Top 10 killer netbooks for 2010

Jenneth Orantia06 January 2010, 10:20 PM

CES 2010 | Announcements of upgraded netbooks are coming through thick and fast in Vegas; here are the top 10 netbooks that will tickle your fancy this year.

Page 1 - Intro

If you’re hoping that 2010 will be the year that netbooks stop looking like inbred versions of one another, we’ll try and break it to you gently – you may have to wait another year. Intel’s new Pinetrail platform, with the 1.66GHz Intel Atom N450 (Pineview) processor at the helm, doesn’t offer much by way of performance improvements over the N270/N280; instead, the focus has been on boosting battery life and producing a smaller chip to allow for thinner and lighter netbooks.

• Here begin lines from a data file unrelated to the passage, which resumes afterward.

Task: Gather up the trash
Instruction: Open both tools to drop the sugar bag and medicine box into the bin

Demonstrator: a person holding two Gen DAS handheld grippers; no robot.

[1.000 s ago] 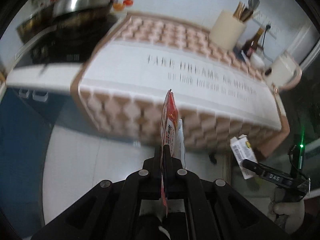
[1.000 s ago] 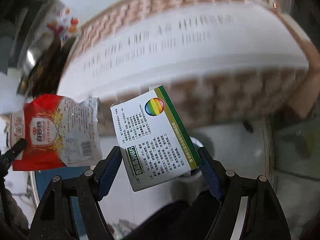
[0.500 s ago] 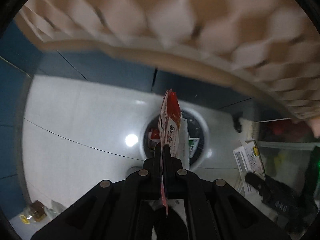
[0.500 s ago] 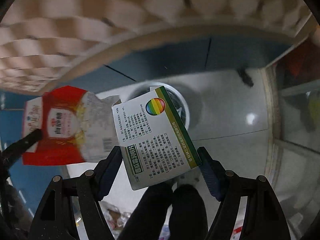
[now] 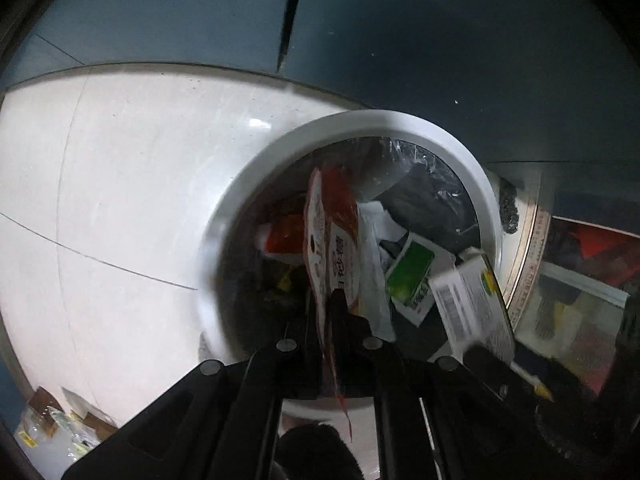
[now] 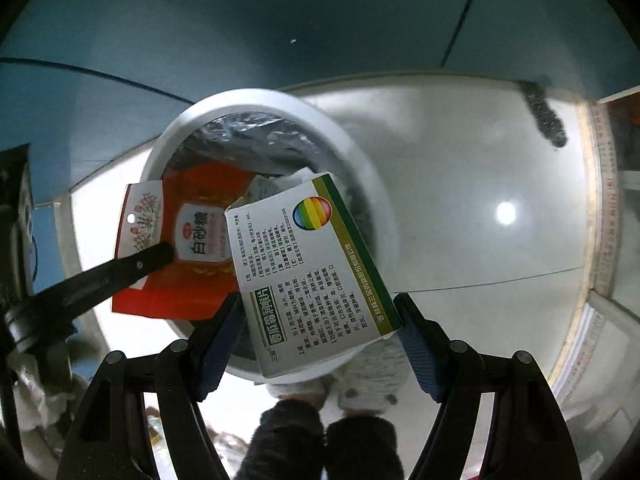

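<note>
Two grippers were over a round white trash bin [image 5: 280, 152] standing on a glossy white tiled floor [image 5: 120, 184]. Left gripper [image 5: 326, 312]: fingers pressed together on the lower edge of a red-and-white sugar packet [image 5: 332, 240], which stood edge-on above the bin mouth. Right gripper [image 6: 320, 320]: blue-padded fingers [image 6: 218, 340] spread wide against the side edges of a white medicine box [image 6: 312, 272] with a green stripe and rainbow disc, held tilted over the bin's near rim. Bin carried a dark crinkled liner [image 6: 248, 136] and already contained a green-and-white carton [image 5: 412, 276] plus crumpled white paper [image 5: 380, 220]. Dark blue cabinet panels [image 5: 400, 40] rose directly behind the bin, a vertical seam between them. A ceiling light glared off the floor tiles [image 6: 506, 213]. Some packaging lay on the floor at the lower left [image 5: 52, 420], too blurred to identify.
</note>
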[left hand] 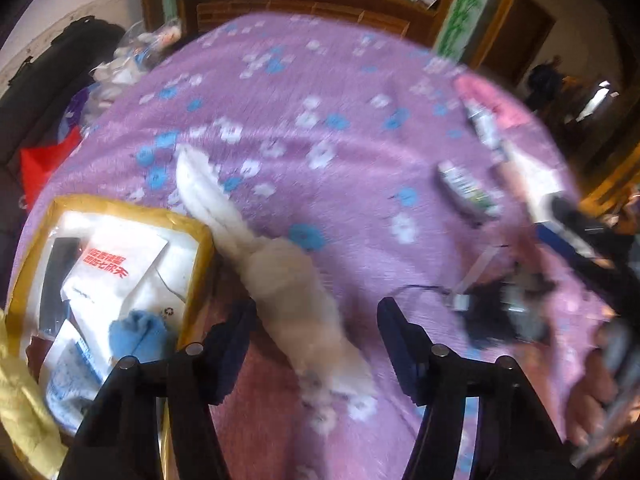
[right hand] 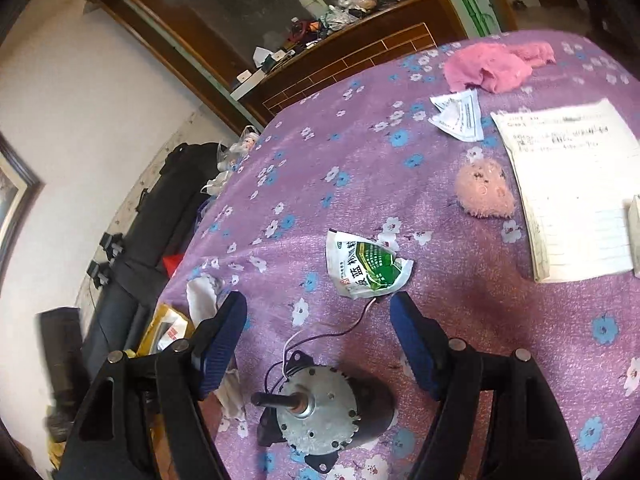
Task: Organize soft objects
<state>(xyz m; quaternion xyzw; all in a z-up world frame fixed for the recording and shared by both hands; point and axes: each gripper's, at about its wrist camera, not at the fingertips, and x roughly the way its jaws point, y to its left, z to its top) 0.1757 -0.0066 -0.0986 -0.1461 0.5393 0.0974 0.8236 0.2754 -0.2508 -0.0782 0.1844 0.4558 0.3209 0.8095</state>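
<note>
Bed under a purple floral blanket [right hand: 360, 184]. Dark wooden headboard shelf [right hand: 304, 36] behind it, cluttered with small items. White, scuffed wall [right hand: 80, 112] on one side, framed picture [right hand: 12, 196] hung there. Black sofa [right hand: 132, 264] alongside. Daylight, fairly bright.

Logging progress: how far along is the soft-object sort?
Early. Done: a blue cloth already lies in the yellow-rimmed box. In hand: nothing; the left claw is open around the white cloth on the bed, and the right claw is open above the motor. Left: the white cloth, pink cloth and pink fuzzy pad.
</note>
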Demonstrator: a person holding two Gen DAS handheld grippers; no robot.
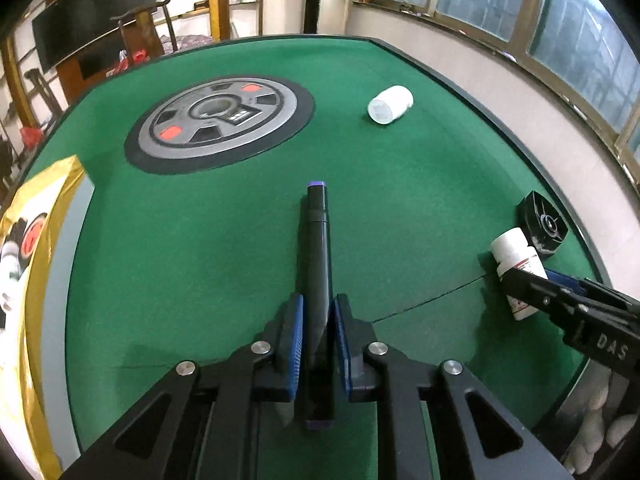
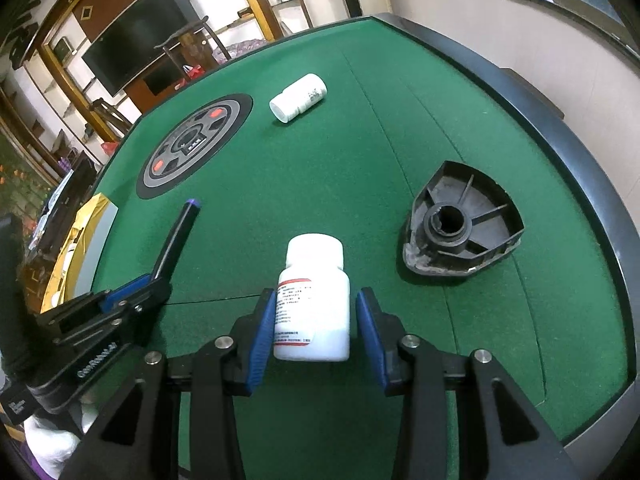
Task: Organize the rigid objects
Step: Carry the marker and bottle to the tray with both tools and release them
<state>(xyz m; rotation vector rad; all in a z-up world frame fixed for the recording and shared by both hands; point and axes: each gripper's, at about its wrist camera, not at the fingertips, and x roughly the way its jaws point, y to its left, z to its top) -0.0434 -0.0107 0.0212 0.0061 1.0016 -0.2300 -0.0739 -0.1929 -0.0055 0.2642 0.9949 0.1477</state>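
Observation:
My left gripper (image 1: pixel 317 312) is shut on a black marker (image 1: pixel 317 248) with purple ends, which points forward above the green table (image 1: pixel 200 240). In the right wrist view the marker (image 2: pixel 176 236) juts from the left gripper (image 2: pixel 154 280). My right gripper (image 2: pixel 314 304) has its blue pads on either side of a white pill bottle (image 2: pixel 314 304); the left pad touches it and a small gap shows at the right pad. The bottle (image 1: pixel 516 268) also shows in the left wrist view. A second white bottle (image 1: pixel 390 104) (image 2: pixel 298 98) lies on its side farther back.
A black plastic fan-shaped part (image 2: pixel 460 226) (image 1: pixel 544 226) lies right of the held bottle near the table edge. A grey and black round centre panel (image 1: pixel 218 120) (image 2: pixel 192 144) sits mid-table. A gold and white package (image 1: pixel 28 280) lies at the left edge.

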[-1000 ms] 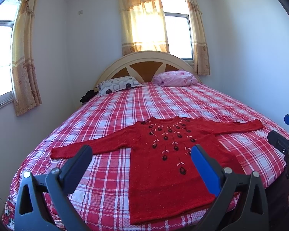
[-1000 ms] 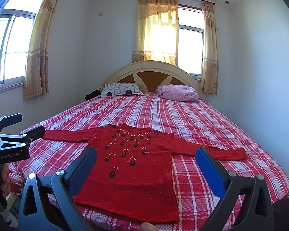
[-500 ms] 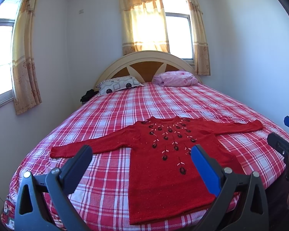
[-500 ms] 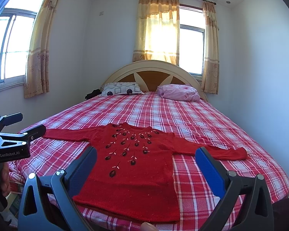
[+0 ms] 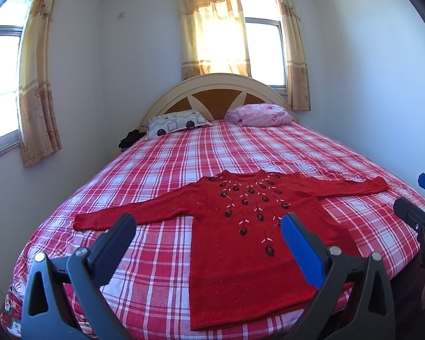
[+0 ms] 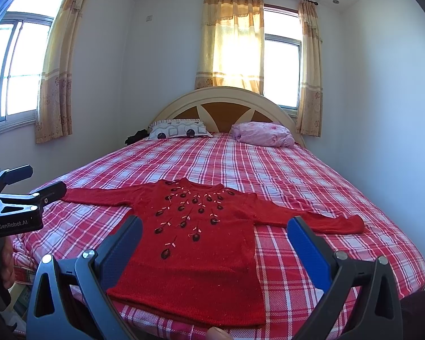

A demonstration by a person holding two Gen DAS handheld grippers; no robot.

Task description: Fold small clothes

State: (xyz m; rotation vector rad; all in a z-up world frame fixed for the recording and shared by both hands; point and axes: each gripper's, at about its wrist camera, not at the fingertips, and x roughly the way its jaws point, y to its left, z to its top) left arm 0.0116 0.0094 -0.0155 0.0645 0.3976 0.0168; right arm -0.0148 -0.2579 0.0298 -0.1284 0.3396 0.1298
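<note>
Left wrist view: the left gripper (image 5: 206, 235) hangs over the near edge of the bed (image 5: 167, 170), its jaws spread wide with nothing between them. A red sweater (image 5: 240, 243) lies flat on the checked sheet, front up, neck toward the headboard (image 5: 218, 96), both sleeves stretched out to the sides, its hem at the bed's near edge. Two pillows (image 5: 172, 123) sit at the far end.

In the right wrist view the right gripper (image 6: 214, 240) is likewise wide open and empty, held above the sweater's lower half without touching it. The left gripper shows at that view's left edge, off the bed's side, beside the left sleeve's cuff.
</note>
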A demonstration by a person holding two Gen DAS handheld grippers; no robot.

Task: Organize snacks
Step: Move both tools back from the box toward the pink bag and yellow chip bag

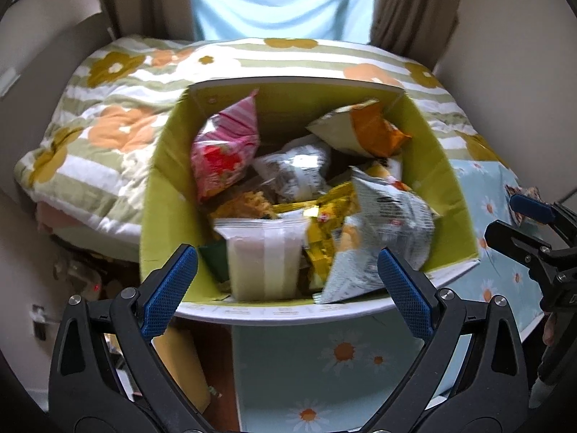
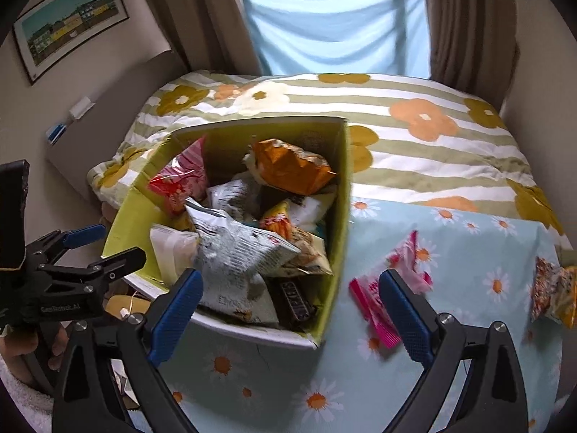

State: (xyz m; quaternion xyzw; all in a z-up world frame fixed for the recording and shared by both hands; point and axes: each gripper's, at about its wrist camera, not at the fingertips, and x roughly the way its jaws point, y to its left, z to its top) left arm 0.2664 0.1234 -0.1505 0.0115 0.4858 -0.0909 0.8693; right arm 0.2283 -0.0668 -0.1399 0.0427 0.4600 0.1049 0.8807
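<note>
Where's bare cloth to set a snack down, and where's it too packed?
Free: daisy cloth between the pink packet and the speckled bag at the right edge, and the strip in front of the box. Striped quilt behind is bare too. Crowded: the box itself, heaped to the rim with bags.

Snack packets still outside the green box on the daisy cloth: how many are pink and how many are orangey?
Pink packet, lying beside the green box: 1
Orange speckled packet, at the cloth's far right edge: 1
Total outside the box: 2
</note>
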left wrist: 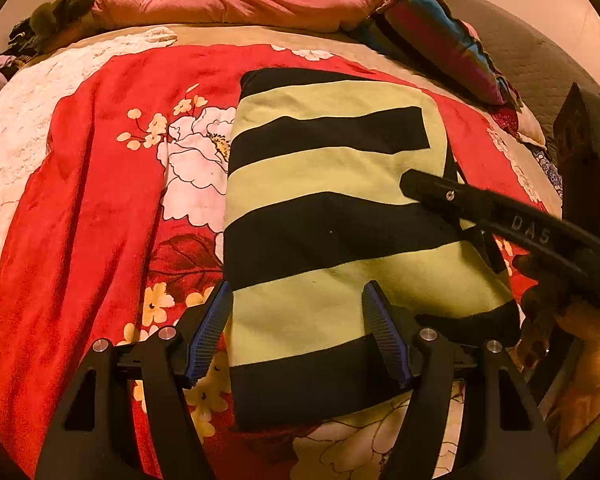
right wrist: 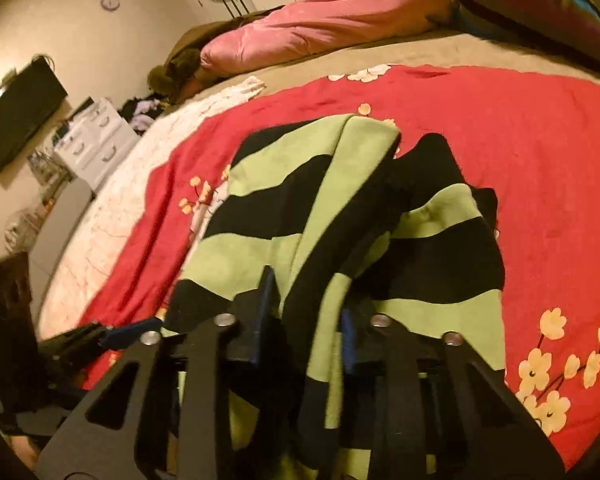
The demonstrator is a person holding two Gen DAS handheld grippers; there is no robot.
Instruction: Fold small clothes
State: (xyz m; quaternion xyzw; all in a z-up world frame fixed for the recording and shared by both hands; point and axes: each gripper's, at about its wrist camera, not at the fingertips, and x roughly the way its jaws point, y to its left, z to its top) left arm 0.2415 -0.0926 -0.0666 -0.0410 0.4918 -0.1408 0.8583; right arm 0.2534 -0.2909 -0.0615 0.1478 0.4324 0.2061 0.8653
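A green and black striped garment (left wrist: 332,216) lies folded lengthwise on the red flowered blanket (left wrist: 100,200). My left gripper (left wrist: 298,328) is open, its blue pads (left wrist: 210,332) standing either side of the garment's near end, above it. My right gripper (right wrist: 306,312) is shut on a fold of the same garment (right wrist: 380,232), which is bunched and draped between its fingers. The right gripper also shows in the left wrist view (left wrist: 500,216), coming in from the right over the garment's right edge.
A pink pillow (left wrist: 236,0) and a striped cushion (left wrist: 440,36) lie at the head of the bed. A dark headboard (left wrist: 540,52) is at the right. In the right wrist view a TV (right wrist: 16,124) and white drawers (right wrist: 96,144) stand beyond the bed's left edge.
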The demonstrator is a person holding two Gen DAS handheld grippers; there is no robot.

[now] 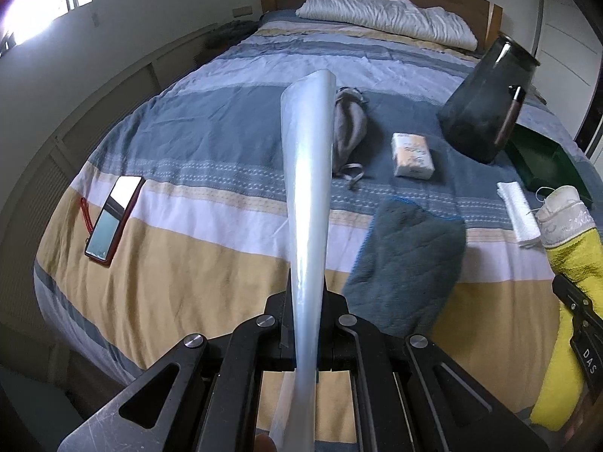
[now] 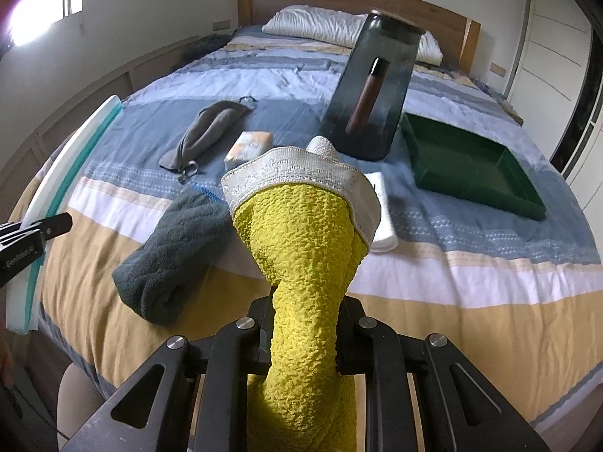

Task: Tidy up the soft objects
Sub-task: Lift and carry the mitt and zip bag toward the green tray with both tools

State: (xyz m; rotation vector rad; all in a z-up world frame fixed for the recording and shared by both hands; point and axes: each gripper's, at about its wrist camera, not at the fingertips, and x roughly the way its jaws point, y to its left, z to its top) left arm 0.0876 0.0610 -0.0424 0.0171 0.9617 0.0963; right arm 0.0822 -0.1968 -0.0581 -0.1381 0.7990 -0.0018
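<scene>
My left gripper (image 1: 307,301) is shut on a clear plastic zip bag (image 1: 307,173) that stands up stiffly in front of the camera. In the right wrist view the same bag (image 2: 64,180) shows a teal seal strip at the far left, beside the left gripper's fingertip (image 2: 56,224). My right gripper (image 2: 305,309) is shut on a yellow textured cloth with a white lace band (image 2: 301,226); the cloth (image 1: 573,260) also shows at the right edge of the left view. Both are held above the striped bed. A grey-blue towel (image 2: 177,256) lies rolled on the bed below.
On the bedspread (image 1: 188,263) lie a grey pouch (image 1: 350,132), a tissue pack (image 1: 412,154), a folded white cloth (image 1: 516,211) and a phone in a red case (image 1: 113,218). A dark tall bin (image 2: 373,90) and a green tray (image 2: 471,165) stand at right. A pillow (image 1: 384,19) lies at the headboard.
</scene>
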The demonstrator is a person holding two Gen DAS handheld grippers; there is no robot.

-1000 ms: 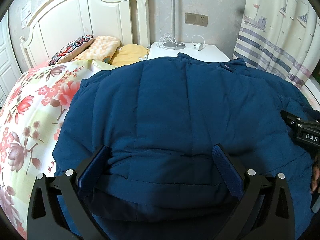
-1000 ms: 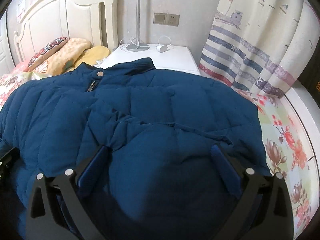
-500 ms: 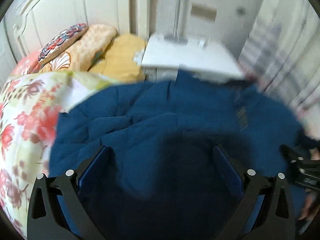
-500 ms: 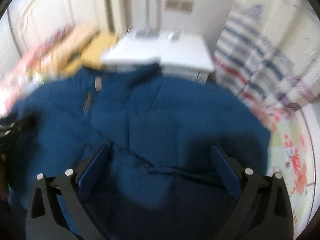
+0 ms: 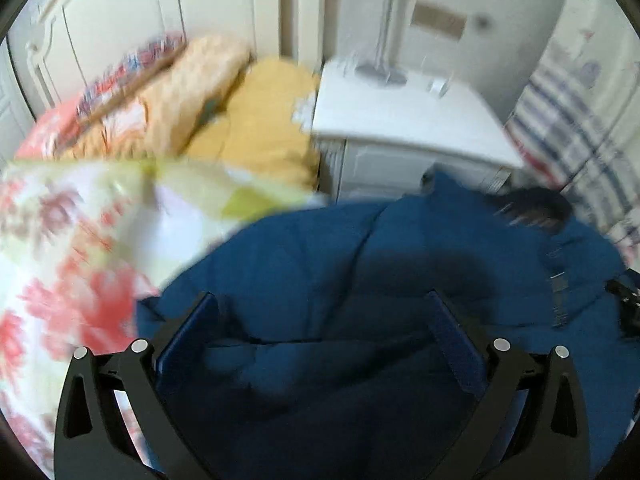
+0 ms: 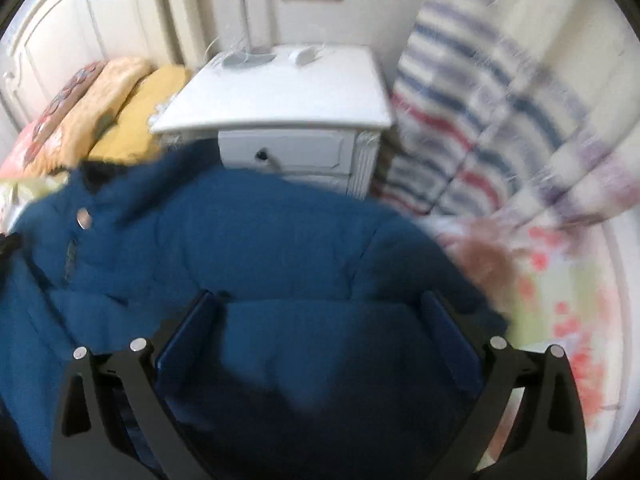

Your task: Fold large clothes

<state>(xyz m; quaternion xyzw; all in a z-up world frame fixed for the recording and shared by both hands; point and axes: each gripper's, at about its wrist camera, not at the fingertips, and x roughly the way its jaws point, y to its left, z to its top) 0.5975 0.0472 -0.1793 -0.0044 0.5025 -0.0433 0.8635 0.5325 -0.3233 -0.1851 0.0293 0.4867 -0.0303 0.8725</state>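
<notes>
The blue padded jacket (image 5: 400,264) lies spread on the floral bedspread (image 5: 60,248), its collar toward the white nightstand (image 6: 280,96). The left gripper (image 5: 324,320) and right gripper (image 6: 320,316) each stand wide open over jacket fabric that bulges between their fingers, gripping nothing.

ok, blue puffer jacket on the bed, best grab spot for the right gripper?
Likely the near bottom hem of the blue puffer jacket, from the foot of the bed. The right gripper is open over that thick rolled edge; the collar lies far away by the nightstand.
</notes>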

Still, with battery life on the latest machines averaging well over eight hours, there’s definitely merit in upgrading to one of the newer netbooks, and features like dual drives (on the BenQ JoyBook Lite U103), smooth 1080p HD video playback (on netbooks with the Broadcom Crystal Video Accelerator), WiMAX support (on the MSI Wind U135) and a multi-touch capacitive touchscreen (on the Lenovo IdeaPad S10-3t) demonstrate that the vendors haven’t just been riding the netbook gravy train.

Of the ten netbooks in this article, only the Acer, Samsung, MSI and Gateway have been officially announced for Australia.

1. Toshiba NB305

Toshiba has applied the old ‘if it ain’t broke, don’t fix it’ adage to its latest netbook, the NB305 – not a bad way to go, considering the NB205 was one of our favourites in 2009. The newer model uses the same stylish hardware design of its predecessor (available in blue, brown and white), but throws in the 1.66GHz Intel Atom N450 processor, a larger 250GB hard drive, and Windows 7 Starter Edition. The new Pineview processor has enabled Toshiba to shave 100g off the NB305’s weight to 1.2kg, and extend run-time with the 6-cell battery from nine hours to a remarkable 11 hours – this works a treat with Toshiba’s Sleep and Charge technology, which lets you use the netbook’s battery to charge gadgets over USB even if it’s hibernating or switched off. The 10.1-inch display still has the same dinky 1024 x 600 resolution, however – we would’ve liked to see a 1366 x 768 option.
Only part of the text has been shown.